**TASK BRIEF**
Return exactly the span of lines in the following data that opens with the line containing "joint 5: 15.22" and closes with the line containing "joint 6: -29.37". Include nothing else.

**SOURCE MATERIAL**
◇ ◇ ◇ ◇ ◇ ◇ ◇

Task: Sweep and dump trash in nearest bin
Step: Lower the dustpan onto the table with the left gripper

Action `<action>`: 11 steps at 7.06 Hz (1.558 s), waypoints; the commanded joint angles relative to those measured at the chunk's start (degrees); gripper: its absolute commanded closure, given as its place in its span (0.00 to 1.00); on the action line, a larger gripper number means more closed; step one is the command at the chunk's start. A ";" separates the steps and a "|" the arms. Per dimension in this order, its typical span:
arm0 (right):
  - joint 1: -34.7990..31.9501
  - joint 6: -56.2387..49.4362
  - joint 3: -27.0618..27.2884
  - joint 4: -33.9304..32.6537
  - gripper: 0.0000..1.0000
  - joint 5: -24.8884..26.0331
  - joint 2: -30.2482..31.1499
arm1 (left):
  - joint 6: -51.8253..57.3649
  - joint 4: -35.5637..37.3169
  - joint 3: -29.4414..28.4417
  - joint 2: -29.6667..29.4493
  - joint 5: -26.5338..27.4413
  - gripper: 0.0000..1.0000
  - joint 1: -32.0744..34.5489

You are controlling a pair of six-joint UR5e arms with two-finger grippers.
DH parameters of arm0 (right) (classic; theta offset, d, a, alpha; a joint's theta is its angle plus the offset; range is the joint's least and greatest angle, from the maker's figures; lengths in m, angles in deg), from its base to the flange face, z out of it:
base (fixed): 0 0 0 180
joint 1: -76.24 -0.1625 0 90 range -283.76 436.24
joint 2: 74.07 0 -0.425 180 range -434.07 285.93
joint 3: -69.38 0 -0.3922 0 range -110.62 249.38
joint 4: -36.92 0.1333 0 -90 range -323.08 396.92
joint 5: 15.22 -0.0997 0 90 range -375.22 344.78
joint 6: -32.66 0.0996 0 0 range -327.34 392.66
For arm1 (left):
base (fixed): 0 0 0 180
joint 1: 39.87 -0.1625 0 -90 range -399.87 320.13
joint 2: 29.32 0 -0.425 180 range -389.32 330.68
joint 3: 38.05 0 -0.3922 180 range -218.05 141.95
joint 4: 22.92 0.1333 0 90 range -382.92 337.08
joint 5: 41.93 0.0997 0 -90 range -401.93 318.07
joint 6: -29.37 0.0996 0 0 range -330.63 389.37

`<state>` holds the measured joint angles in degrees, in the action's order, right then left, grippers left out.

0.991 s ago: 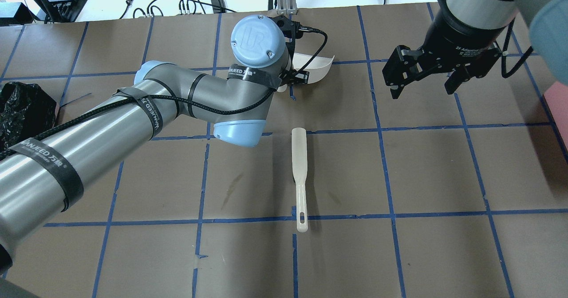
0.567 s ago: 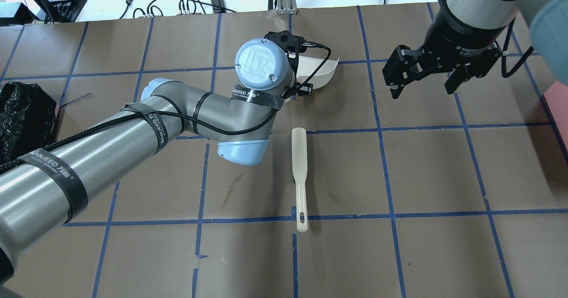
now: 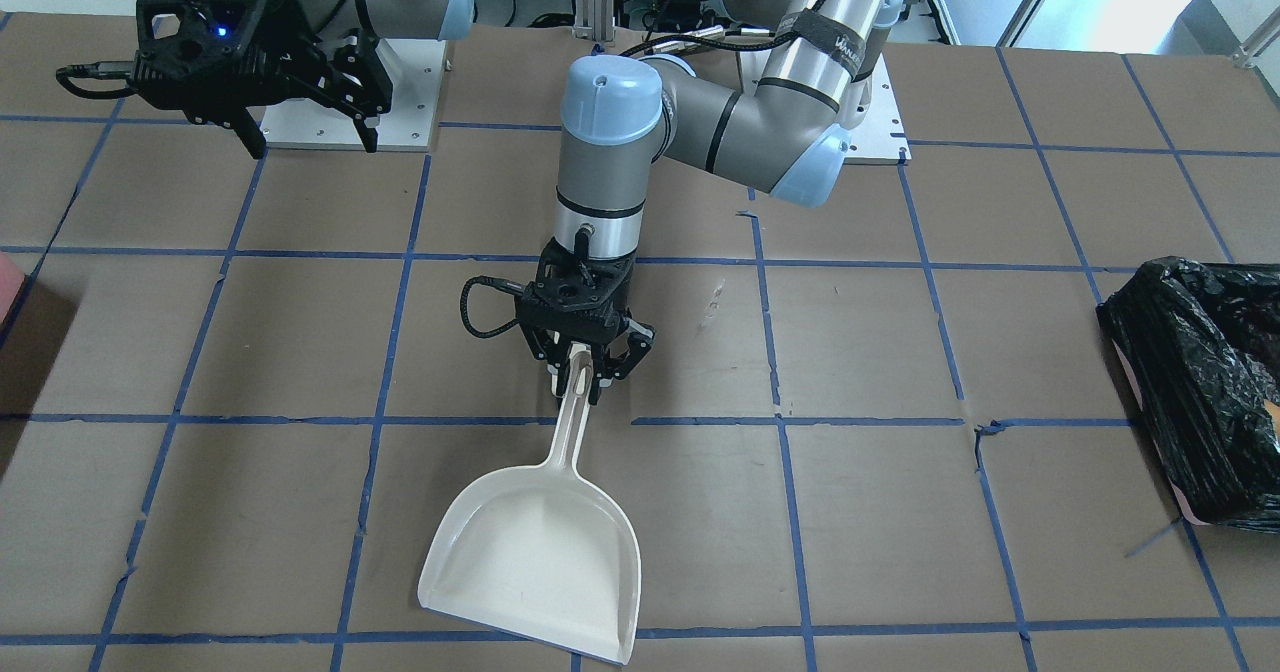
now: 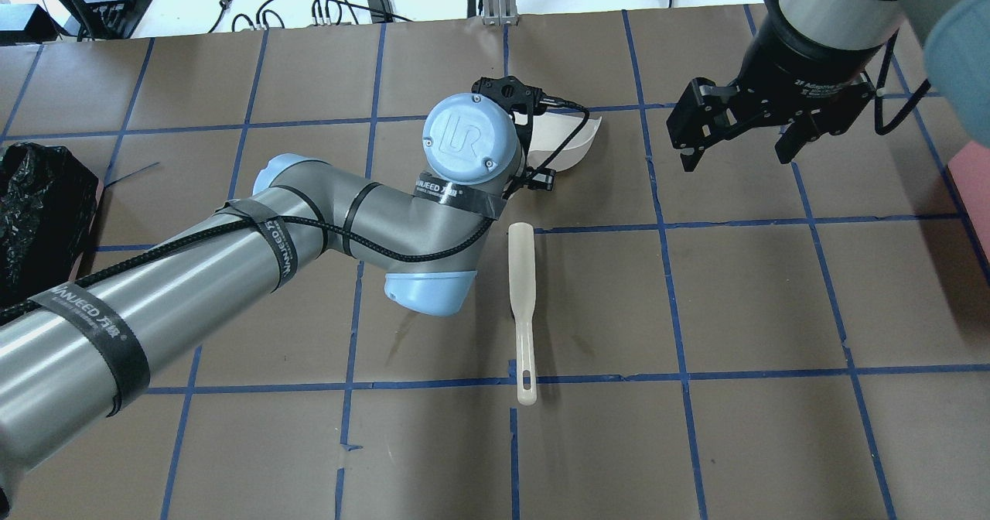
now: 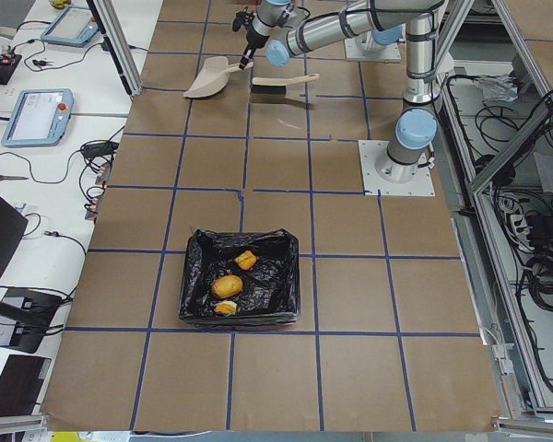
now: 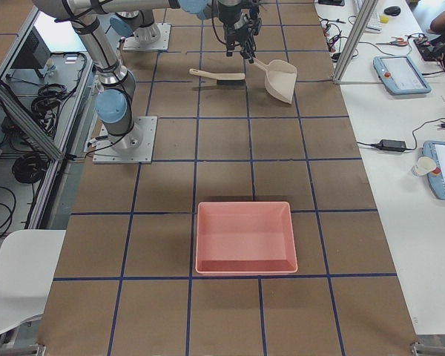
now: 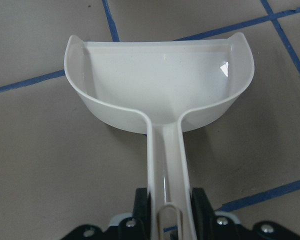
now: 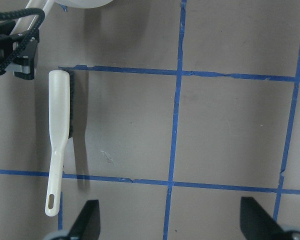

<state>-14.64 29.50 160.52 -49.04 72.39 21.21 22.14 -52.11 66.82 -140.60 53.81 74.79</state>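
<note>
Well left of the dustpan (image 3: 540, 542), the bin (image 4: 39, 195) holds the trash (image 5: 226, 285). The left arm (image 4: 232, 272) stretches forward, wrist vertical, left gripper (image 3: 585, 367) clamped on the dustpan's handle. Right of the dustpan, the right gripper (image 4: 735, 160) hangs spread wide, empty.

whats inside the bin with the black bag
In the bin lie a round bun and two smaller bread chunks. Anything beneath them is covered and cannot be seen.
</note>
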 commanded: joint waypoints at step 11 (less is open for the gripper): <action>-0.09 0.00 0.09 0.00 0.00 0.01 -0.09 | -1.12 0.27 1.30 -0.52 1.83 0.23 0.12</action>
<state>-14.71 29.50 160.64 -49.04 72.40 21.18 20.93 -51.83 68.23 -141.12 55.73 74.92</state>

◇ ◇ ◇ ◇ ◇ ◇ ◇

**RESPONSE FOR THIS EXERCISE**
joint 5: 15.22 -0.0997 0 90 range -375.22 344.78
joint 6: -32.66 0.0996 0 0 range -327.34 392.66
For arm1 (left):
base (fixed): 0 0 0 180
joint 1: 39.87 -0.1625 0 -90 range -399.87 320.13
joint 2: 29.32 0 -0.425 180 range -389.32 330.68
joint 3: 38.05 0 -0.3922 180 range -218.05 141.95
joint 4: 22.92 0.1333 0 90 range -382.92 337.08
joint 5: 41.93 0.0997 0 -90 range -401.93 318.07
joint 6: -29.37 0.0996 0 0 range -330.63 389.37

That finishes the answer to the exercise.